- _Stored data entries_
══════

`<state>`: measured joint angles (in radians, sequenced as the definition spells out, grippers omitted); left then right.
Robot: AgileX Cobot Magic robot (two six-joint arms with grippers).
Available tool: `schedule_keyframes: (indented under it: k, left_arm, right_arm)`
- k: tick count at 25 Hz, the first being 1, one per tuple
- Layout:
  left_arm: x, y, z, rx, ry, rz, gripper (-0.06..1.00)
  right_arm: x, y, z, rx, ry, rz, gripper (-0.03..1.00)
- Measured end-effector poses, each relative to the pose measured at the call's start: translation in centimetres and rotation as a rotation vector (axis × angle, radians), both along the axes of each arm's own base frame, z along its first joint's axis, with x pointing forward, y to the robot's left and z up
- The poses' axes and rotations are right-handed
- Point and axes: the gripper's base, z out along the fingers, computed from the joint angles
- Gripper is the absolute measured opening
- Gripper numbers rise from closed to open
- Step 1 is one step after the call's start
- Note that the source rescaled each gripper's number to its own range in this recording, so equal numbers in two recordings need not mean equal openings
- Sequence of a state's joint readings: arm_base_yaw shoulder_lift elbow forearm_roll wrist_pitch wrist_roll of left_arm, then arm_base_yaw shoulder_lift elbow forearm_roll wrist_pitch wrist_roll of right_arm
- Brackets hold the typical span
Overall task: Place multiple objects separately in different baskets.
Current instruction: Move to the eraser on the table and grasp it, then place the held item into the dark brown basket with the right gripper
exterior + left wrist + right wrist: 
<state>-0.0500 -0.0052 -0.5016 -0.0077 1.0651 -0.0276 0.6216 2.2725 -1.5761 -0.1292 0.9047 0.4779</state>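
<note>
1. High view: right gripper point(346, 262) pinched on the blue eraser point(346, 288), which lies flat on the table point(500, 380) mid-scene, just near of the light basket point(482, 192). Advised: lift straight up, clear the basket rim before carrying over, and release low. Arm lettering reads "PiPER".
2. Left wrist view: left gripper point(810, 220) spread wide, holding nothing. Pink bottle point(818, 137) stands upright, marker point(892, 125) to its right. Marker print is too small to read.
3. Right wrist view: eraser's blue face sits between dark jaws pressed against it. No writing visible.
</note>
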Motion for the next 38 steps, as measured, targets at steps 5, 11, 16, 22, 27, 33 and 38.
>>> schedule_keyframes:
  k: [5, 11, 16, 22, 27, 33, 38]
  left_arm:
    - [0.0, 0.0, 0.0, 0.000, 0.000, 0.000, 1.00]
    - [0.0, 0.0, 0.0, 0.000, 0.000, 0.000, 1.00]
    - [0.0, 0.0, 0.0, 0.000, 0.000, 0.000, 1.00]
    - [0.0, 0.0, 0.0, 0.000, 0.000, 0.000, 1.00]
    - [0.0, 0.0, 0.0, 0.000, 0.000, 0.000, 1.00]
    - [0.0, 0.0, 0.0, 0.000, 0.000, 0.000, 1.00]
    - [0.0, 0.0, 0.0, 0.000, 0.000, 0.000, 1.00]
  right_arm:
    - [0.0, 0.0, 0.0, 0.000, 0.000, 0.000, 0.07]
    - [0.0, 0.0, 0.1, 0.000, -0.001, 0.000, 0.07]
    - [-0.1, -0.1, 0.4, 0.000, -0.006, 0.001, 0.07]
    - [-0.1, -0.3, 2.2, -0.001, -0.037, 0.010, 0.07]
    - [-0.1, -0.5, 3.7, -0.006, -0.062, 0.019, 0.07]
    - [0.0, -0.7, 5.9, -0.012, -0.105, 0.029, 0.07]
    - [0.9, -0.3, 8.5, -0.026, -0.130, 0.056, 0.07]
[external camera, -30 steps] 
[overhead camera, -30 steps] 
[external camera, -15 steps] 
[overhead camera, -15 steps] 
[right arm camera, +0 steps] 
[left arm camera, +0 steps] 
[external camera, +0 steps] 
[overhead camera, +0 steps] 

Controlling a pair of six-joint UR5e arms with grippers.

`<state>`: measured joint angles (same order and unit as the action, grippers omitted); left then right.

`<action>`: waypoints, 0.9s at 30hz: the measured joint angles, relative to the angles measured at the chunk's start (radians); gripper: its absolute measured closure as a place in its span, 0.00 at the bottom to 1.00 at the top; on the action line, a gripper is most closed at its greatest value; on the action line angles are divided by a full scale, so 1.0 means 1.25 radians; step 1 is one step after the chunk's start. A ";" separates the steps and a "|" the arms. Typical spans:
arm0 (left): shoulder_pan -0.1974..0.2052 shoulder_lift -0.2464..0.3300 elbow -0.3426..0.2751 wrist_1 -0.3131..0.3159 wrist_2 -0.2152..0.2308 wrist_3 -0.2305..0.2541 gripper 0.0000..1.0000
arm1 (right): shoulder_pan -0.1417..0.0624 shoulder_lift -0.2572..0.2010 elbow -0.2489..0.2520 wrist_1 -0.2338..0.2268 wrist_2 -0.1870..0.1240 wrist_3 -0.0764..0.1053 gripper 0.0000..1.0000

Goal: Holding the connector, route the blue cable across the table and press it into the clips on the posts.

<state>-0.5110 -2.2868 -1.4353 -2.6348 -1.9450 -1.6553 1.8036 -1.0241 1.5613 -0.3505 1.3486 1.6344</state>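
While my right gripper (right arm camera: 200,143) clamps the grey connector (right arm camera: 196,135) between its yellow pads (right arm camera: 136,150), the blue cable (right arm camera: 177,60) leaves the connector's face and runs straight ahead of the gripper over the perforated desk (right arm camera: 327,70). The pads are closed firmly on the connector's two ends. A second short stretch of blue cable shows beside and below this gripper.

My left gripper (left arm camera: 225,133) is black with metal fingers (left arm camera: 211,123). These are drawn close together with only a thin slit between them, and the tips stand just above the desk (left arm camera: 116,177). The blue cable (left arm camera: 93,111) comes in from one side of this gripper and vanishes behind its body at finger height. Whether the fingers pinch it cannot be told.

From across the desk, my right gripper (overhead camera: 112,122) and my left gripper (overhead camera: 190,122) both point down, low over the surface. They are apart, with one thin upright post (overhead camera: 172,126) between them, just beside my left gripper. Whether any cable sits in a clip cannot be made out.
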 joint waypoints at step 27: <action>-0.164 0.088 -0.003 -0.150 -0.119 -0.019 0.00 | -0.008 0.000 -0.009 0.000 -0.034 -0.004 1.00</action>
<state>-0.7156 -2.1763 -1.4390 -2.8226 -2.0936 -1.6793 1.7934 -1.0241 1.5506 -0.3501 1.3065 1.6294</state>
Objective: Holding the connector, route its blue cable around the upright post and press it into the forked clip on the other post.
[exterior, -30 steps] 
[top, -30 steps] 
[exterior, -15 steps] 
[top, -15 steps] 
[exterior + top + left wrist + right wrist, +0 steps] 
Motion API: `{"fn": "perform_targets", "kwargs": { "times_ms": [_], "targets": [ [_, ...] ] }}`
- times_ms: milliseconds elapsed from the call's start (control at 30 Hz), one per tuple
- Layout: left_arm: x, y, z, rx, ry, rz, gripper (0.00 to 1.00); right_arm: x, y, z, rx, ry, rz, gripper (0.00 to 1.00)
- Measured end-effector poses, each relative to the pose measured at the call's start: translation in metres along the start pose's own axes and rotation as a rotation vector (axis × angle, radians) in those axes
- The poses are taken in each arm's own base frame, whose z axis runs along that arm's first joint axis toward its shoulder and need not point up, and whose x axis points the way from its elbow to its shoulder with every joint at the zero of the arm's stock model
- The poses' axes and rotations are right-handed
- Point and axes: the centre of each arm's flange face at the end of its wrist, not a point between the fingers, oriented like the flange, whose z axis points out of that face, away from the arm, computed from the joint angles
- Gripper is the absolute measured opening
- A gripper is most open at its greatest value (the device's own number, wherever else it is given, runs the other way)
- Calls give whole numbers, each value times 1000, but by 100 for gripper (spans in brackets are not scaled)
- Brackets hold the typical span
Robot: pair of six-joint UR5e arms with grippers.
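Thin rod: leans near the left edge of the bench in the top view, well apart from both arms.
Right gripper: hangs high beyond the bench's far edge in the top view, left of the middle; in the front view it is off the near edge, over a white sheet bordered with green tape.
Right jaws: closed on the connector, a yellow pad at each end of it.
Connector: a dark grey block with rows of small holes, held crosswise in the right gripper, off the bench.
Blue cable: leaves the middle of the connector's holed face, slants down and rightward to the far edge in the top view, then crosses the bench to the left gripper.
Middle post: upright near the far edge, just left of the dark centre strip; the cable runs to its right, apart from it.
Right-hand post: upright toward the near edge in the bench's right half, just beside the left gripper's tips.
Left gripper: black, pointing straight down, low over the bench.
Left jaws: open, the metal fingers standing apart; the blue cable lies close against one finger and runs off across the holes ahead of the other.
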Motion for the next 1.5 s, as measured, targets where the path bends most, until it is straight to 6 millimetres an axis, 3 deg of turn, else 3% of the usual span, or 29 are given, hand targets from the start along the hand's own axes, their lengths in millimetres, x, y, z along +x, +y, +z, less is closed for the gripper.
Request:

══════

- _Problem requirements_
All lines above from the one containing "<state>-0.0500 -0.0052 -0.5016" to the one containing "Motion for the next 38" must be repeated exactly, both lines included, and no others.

- _Output_
<state>-0.0500 -0.0052 -0.5016 -0.0077 1.0651 -0.0276 0.6216 2.2725 -1.5761 -0.1292 0.9047 0.4779</state>
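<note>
1. High view: right gripper point(346, 262) pinched on the blue eraser point(346, 288), which lies flat on the table point(500, 380) mid-scene, just near of the light basket point(482, 192). Advised: lift straight up, clear the basket rim before carrying over, and release low. Arm lettering reads "PiPER".
2. Left wrist view: left gripper point(810, 220) spread wide, holding nothing. Pink bottle point(818, 137) stands upright, marker point(892, 125) to its right. Marker print is too small to read.
3. Right wrist view: eraser's blue face sits between dark jaws pressed against it. No writing visible.
</note>
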Motion for the next 38 steps, as measured, targets at steps 5, 11, 16, 22, 27, 33 and 38.

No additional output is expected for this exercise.